Work request: Write only the number of lines in the entries below that contain the string "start".

(Source records)

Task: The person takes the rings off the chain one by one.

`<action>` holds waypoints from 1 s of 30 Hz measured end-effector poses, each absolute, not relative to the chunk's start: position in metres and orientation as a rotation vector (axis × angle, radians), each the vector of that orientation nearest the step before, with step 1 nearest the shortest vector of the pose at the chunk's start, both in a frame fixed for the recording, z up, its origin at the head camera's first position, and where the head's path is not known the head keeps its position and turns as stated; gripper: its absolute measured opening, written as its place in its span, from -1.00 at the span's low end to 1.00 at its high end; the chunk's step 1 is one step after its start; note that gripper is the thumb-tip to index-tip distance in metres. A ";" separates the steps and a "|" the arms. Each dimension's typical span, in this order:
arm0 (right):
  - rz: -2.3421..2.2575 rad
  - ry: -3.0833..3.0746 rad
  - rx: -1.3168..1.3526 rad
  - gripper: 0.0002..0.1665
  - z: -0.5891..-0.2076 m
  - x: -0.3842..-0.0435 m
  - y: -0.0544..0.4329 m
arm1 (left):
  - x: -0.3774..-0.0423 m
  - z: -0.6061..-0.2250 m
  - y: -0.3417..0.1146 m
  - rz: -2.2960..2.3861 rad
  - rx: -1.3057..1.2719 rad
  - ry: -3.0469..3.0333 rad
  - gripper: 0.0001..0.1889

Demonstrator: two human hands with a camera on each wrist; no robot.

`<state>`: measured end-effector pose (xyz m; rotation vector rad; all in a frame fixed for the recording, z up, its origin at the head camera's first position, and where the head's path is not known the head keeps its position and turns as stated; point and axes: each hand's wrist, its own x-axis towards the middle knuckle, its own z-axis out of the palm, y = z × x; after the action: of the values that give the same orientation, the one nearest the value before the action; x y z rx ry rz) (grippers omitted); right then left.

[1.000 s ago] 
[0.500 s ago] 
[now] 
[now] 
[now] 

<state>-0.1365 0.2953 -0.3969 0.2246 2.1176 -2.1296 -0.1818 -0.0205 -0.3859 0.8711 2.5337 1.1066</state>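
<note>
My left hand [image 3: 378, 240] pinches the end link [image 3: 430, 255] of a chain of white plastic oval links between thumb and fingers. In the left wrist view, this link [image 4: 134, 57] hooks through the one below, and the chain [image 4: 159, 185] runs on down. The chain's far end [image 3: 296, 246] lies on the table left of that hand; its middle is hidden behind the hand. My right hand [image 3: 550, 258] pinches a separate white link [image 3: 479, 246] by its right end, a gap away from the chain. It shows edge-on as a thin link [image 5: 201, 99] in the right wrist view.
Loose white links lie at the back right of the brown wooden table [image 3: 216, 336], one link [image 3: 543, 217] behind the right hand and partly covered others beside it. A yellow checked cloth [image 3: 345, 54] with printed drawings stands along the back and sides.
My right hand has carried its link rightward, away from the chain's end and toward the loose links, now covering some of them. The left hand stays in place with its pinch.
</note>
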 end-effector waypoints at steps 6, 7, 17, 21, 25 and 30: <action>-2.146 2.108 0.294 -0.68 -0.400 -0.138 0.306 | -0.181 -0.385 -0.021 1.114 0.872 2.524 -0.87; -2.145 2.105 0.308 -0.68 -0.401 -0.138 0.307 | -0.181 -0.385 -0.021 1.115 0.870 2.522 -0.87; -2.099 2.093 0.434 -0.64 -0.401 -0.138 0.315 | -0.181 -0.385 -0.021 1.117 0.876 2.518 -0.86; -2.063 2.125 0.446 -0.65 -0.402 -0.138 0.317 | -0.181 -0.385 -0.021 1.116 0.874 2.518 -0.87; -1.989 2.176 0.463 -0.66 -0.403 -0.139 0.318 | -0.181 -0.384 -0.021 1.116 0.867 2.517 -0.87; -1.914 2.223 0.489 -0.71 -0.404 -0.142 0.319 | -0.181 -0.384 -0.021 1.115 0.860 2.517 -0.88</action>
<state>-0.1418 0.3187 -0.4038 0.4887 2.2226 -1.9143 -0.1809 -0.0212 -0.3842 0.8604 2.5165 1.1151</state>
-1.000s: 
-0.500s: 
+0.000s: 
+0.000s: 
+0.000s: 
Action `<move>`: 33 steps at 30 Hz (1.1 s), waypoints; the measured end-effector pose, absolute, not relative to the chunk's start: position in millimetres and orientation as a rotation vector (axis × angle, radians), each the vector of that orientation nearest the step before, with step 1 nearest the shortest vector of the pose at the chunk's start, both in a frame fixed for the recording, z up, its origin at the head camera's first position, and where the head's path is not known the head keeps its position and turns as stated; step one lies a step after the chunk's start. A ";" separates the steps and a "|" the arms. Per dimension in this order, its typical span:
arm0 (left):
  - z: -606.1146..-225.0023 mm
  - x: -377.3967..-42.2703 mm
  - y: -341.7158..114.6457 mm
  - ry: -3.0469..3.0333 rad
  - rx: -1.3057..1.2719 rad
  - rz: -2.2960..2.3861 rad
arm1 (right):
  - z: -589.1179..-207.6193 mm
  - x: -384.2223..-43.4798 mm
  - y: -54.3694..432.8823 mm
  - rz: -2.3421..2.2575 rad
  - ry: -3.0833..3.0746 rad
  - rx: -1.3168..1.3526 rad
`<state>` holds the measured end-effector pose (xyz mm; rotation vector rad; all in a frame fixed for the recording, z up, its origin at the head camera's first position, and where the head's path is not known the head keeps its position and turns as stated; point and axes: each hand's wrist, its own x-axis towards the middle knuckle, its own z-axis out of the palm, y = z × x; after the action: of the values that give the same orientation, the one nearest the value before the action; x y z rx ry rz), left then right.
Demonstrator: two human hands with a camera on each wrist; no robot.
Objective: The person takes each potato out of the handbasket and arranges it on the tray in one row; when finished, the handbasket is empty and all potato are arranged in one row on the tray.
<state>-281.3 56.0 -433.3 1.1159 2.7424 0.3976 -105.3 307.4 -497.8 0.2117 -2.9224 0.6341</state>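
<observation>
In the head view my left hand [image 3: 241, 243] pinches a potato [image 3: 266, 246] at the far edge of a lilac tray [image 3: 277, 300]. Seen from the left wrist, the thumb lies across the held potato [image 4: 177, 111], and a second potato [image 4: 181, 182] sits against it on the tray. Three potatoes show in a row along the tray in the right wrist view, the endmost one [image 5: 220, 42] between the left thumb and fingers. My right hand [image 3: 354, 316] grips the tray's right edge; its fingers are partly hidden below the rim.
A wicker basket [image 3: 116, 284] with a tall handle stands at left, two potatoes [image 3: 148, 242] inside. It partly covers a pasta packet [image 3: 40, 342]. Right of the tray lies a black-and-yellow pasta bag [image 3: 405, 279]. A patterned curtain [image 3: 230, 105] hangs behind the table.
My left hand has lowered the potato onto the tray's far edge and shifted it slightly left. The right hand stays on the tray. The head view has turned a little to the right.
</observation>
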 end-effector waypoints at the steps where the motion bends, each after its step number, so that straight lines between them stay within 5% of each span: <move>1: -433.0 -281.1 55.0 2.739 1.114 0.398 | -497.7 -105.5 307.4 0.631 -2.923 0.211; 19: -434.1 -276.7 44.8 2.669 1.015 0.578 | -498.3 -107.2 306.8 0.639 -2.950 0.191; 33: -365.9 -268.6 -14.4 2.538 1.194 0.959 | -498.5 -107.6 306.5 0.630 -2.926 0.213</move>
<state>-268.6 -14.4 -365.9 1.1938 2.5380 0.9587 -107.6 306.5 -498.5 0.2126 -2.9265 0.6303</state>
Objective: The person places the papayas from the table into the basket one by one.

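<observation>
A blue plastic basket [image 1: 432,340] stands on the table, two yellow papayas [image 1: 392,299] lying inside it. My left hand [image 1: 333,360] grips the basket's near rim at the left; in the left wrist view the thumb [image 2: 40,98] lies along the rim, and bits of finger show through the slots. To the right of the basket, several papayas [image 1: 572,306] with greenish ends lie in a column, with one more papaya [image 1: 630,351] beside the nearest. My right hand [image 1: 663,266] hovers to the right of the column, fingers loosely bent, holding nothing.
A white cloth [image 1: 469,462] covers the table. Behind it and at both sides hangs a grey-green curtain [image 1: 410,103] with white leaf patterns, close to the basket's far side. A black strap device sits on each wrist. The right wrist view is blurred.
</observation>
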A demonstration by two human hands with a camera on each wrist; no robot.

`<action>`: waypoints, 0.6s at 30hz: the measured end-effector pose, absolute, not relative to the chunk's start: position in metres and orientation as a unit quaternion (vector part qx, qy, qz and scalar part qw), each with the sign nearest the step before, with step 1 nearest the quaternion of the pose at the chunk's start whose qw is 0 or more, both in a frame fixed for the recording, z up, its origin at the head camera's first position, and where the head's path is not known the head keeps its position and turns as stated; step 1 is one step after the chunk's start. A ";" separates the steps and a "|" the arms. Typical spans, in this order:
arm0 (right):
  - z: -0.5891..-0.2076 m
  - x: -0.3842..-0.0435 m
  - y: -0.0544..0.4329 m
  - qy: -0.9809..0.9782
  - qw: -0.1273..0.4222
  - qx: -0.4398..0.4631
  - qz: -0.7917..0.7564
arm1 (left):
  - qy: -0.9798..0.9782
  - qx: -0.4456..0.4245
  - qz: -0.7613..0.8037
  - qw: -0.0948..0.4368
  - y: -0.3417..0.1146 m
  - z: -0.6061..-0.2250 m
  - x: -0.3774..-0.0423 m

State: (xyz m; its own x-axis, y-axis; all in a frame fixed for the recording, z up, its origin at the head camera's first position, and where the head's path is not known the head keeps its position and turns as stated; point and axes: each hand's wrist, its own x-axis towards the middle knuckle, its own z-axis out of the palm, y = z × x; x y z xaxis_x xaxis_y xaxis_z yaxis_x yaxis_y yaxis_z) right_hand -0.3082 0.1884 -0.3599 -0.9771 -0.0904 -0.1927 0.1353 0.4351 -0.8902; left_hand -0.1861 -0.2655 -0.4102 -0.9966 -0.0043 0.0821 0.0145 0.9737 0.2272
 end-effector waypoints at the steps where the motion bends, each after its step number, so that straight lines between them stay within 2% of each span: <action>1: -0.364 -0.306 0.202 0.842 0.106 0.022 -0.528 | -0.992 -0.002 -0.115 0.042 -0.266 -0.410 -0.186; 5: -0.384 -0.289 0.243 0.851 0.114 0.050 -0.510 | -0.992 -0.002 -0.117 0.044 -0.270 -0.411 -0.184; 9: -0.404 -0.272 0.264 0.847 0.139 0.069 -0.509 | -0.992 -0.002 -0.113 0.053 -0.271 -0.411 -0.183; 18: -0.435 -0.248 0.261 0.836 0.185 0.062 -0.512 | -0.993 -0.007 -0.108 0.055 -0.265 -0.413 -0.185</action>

Completed task: 3